E, levado a efeito um inquérito para apuração do que havia realmente, constatou-se, por unanimidade de todos os testemunhos, que os paulistas nunca haviam aparecido por aquelas regiões (províncias de Paraná e Uruguai) e que os socorros enviados pelos espanhóis, cada vez que os padres se diziam atacados, não encontraram outra coisa senão os próprios padres que "los abiam engañado" [6].

Hoje, parece estar solidamente provado que Antônio Raposo Tavares não era judeu. E, aos elementos, em que essa prova se baseia, desejo acrescentar um - pequenino, mas possivelmente útil.

Segundo Paulo Prado [7], "um documento do governador do Rio da Prata, de 1639, queixando-se das invasões dos aventureiros paulistas, afirma que a maior parte destes, por serem delinqüentes facínoras, desterrados de Portugal por sus delitos, son christianos nuevos, y se sabe que á los indios que se les reparten, los ponen nombres del Testamiento Viejo" [8].

E, em verdade, quem quer que percorra os inventários seiscentistas, encontra, entre o gentio da terra e peças de serviço, muitos índios com nomes recolhidos do Velho Testamento, mas em número infinitamente menor que os que trazem nomes cristãos.

Como exemplo, poderia citar-se Fernão de Camargo que, entre 21 escravos, tem apenas um Adão; Pedro Vaz de Barros, para 48 peças de serviço com nomes cristãos, tem apenas um Mateus; Margarida Rodrigues, que possui em sua fazenda 45 índios, conta entre eles apenas uma com nome suspeito: Sara; Gaspar Moreira é que possui um sítio meio parecido com a terra da Escritura, pois, entre seus 40 escravos, se acham Adão e Eva, Jeremias, Davi (sem harpa) e Noé, certamente sem arca... E, assim, pelos inventários entre as cópias de índios de serviço, surgem Evas, Adões, Jeremias, Baltasares, Davis, Rebecas, Elias, Saras...

Pois bem. Quando falece, nas ilhas do Cabo Verde, Fernão Raposo Tavares, filho do destruidor do Guairá, deixa em São Paulo, com seu famoso pai, sete índios. E, ao contrário do que acontece alhures, todos esses escravos têm nomes cristãos - o que não seria lógico num judeu que, em altas vozes, apregoa o seu judaísmo...

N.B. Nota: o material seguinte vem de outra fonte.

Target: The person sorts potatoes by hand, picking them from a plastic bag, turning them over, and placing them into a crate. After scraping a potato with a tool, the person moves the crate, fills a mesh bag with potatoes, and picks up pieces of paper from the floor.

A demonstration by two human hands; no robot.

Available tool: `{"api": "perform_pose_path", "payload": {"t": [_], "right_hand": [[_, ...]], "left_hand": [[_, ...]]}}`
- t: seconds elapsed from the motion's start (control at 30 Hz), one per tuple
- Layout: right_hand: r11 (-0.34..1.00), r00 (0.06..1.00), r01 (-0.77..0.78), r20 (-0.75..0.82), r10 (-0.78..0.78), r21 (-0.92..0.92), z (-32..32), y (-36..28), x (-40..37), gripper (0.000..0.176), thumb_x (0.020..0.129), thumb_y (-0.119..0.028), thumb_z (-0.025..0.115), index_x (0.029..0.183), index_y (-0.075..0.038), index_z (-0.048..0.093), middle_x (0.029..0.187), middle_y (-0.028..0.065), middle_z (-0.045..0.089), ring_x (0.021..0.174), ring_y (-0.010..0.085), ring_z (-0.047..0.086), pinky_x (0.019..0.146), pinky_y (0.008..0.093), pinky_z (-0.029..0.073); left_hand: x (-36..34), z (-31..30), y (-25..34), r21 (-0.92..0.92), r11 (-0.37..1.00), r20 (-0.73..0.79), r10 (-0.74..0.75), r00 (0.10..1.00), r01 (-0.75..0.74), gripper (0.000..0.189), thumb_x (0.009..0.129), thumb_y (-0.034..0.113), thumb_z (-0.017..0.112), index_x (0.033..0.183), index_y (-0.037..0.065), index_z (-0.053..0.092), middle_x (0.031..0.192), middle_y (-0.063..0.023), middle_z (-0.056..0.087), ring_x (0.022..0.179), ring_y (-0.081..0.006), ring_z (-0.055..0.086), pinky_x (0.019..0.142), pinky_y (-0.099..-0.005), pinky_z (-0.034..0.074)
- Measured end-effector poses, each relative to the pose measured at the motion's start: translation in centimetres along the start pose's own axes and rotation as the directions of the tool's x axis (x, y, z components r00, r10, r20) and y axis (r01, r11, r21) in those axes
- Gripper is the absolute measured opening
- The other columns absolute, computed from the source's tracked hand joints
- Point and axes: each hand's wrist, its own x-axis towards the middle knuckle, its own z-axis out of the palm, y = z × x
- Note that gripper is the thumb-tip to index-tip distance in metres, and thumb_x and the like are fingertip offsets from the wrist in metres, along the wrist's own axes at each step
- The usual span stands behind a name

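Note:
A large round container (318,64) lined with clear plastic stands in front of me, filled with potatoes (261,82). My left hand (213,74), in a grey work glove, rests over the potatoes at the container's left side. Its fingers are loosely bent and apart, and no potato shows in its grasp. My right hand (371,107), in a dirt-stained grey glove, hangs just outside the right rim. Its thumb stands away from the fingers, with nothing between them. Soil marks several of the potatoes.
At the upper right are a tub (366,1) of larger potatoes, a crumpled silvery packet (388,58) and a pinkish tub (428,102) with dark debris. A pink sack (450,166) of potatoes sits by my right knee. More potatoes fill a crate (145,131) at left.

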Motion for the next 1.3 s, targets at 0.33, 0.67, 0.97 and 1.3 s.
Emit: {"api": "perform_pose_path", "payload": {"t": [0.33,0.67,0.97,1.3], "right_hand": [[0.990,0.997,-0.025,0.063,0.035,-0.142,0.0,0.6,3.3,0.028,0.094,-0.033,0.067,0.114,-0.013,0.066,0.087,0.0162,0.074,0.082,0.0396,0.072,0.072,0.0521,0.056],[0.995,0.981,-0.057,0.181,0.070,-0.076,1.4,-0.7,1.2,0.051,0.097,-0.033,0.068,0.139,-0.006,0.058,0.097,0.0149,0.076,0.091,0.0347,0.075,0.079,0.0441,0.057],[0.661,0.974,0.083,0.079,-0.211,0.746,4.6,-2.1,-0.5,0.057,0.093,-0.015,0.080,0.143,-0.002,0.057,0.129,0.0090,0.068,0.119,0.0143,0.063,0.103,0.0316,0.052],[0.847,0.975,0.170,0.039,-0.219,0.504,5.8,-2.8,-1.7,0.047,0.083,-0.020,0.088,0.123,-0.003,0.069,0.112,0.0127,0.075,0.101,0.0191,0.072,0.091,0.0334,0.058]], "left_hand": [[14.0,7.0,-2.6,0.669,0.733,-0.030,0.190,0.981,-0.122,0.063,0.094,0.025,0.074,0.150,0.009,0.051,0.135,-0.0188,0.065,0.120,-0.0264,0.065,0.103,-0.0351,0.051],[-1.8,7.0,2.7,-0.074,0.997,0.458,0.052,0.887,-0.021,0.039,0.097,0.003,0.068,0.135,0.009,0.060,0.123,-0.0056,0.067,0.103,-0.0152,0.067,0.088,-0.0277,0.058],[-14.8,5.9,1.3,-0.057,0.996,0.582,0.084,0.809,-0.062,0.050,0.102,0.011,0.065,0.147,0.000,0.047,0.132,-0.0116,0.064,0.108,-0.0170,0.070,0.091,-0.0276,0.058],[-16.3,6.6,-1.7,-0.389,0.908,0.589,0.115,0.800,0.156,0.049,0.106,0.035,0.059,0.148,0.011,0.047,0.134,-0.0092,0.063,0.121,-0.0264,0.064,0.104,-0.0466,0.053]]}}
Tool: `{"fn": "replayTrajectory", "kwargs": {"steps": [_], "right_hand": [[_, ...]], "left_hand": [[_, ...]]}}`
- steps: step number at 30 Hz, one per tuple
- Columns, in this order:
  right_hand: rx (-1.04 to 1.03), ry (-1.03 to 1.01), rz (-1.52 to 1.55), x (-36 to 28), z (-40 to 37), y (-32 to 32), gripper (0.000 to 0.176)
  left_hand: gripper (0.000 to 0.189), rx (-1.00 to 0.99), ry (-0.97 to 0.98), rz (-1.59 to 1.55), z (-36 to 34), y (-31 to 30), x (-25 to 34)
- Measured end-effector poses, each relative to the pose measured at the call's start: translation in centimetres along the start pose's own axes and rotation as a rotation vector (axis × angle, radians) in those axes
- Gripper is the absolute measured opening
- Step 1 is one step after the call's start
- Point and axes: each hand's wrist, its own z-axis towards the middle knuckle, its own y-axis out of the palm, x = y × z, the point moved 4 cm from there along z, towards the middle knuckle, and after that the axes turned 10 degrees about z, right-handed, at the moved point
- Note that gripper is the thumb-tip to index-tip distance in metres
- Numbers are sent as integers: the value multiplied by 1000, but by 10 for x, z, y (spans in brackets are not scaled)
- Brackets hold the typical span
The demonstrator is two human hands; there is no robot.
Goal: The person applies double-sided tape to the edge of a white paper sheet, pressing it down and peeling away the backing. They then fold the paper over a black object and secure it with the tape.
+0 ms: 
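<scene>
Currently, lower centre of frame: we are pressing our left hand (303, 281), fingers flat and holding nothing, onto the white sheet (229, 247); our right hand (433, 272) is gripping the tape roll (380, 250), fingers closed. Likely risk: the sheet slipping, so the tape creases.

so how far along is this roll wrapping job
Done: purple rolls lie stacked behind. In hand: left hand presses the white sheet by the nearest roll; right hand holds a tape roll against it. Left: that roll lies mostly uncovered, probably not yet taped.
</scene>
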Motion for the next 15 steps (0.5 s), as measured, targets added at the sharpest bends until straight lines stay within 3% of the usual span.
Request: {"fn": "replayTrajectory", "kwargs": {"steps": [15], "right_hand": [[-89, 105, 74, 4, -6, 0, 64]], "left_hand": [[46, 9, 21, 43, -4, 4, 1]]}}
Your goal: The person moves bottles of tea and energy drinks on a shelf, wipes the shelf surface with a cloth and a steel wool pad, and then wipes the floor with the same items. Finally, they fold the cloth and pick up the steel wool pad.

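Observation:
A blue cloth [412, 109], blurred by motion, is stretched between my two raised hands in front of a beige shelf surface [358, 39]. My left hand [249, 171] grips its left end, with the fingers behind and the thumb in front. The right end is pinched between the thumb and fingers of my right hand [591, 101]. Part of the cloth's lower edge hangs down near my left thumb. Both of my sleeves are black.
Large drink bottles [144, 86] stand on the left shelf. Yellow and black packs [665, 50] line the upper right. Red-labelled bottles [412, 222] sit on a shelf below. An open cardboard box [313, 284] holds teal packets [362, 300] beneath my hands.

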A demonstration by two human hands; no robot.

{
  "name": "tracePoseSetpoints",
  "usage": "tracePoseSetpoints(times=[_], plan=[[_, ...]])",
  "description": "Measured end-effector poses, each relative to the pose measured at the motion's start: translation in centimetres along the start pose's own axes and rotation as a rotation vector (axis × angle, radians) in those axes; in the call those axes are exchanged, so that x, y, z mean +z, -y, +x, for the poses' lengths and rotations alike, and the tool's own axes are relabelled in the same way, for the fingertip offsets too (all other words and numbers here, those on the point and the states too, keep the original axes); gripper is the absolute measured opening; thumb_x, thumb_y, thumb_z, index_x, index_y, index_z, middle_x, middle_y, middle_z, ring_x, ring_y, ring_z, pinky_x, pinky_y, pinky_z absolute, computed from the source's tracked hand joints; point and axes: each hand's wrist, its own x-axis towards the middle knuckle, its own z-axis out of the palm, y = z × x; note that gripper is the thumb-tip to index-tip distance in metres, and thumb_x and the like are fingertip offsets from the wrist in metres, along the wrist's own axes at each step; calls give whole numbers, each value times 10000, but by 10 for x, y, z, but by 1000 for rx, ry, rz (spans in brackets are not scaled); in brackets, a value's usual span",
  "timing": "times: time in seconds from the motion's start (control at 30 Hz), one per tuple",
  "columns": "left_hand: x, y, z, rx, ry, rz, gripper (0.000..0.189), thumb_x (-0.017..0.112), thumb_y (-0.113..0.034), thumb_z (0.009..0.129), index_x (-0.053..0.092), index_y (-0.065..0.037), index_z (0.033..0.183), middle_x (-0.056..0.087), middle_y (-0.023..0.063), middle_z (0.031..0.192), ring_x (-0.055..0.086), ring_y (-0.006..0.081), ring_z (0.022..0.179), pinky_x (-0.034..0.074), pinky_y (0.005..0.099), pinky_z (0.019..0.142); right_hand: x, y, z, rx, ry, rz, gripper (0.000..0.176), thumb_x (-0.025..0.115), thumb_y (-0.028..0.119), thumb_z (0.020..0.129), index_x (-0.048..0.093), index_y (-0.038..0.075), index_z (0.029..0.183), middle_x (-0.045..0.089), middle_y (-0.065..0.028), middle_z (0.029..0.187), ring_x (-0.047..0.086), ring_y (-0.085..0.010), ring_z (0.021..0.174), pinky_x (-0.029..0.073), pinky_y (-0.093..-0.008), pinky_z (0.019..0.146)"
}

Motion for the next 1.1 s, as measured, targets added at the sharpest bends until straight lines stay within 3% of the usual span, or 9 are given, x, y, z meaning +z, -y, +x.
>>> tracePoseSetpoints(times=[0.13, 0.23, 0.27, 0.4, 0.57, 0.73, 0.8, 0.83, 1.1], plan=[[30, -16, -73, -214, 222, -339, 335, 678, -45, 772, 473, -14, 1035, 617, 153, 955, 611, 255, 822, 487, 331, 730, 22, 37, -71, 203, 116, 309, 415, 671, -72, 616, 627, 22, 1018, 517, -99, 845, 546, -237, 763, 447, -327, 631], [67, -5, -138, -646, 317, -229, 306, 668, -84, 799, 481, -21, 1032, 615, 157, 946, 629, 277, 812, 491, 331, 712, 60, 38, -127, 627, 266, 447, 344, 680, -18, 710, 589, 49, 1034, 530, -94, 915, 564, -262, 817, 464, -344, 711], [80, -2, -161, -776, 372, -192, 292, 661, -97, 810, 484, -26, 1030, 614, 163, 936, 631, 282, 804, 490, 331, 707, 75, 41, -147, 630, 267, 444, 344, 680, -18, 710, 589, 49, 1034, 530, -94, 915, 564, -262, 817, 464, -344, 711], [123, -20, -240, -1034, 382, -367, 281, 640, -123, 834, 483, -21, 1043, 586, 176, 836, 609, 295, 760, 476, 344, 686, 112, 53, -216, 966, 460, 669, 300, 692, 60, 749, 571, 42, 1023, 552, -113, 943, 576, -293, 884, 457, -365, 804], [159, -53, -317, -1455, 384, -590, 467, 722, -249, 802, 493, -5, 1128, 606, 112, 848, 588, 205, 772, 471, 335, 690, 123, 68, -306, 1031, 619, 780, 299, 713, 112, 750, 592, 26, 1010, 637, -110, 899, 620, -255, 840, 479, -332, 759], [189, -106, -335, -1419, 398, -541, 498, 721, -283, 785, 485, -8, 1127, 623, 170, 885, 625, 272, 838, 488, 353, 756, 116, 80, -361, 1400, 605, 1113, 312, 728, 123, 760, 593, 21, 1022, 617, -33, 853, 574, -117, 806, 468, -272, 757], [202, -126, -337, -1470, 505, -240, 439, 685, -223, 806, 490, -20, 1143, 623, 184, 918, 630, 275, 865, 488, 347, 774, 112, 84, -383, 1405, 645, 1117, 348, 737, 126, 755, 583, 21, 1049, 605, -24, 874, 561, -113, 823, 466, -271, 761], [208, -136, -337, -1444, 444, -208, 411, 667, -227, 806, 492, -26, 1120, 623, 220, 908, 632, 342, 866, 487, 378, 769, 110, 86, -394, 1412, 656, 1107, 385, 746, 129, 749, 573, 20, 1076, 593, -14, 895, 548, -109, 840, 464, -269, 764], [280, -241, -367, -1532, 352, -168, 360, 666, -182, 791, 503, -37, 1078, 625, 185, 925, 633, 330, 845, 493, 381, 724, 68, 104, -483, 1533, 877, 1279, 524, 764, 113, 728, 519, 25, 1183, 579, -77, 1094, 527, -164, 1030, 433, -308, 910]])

Quanto ao fato de, na Câmara, ser hábito prestar-se juramento sobre um livro dos santos Evangelhos - o que poderá servir de ótimo filão para os escritores judaizantes, não é ocioso lembrar que esse juramento, às vezes, é prestado sobre um livro de Horas, sabidamente cristão, ou sobre a cruz da vara...

Todavia, o que não se deve deixar sem registro é que o único instrumento de opressão contra o judeu em Piratininga, a finta "para a frota", parece surgir nos fins do século XVI com a chegada do inquisidor Heitor Furtado de Mendonça à Bahia, vai até o ano de 1622, pois em 1624, o fintador oficial, falando na Câmara, afirma que, desde aquele ano "não houvera mais finta". Em 1633, ainda há referências contra o judeu no planalto. Depois, um grande silêncio. Deixam-no em paz, definitivamente.


O senhor vereador com a sua vara
Ilustração: Belmonte, publicada com este capítulo do livro


[1] Por esta razão considerável, d. João III recebeu do papa Paulo II o título de "Zelator Fidei".


[2] Esse fato dá causa a que um dos fintados, Diogo Pinto, promova um ruidoso processo, no qual se apura que esse cidadão não é judeu nem cristão novo, mas descendente de uma das mais ilustres famílias de Portugal. O próprio Jorge Falcão, que o fintou, foi obrigado a prestar esta curiosa declaração: "Respondendo ao despacho digo a esta petição digo que o supplicante não foi posto na finta porque se lhe conhecesse os paes nem avós senão pela fama que na terra havia e depois mostrou o contrario conforme os papeis que me mostrou hoje seis de agosto de seiscentos e dezoito anos" (Registro geral, vol. I, pág. 272).


[3] "Atas", vol. IV, pág. 181.


[4] "Anais do Museu Paulista, dep. do T. II, 12.


[5] "Vida e morte do Bandeirante", 201-202.


[6] "Anais do Museu Paulista", tomo V.


[7] "Paulística", 17.


[8] "Historia de la Compañia de Jesus", Pastells, vol. II.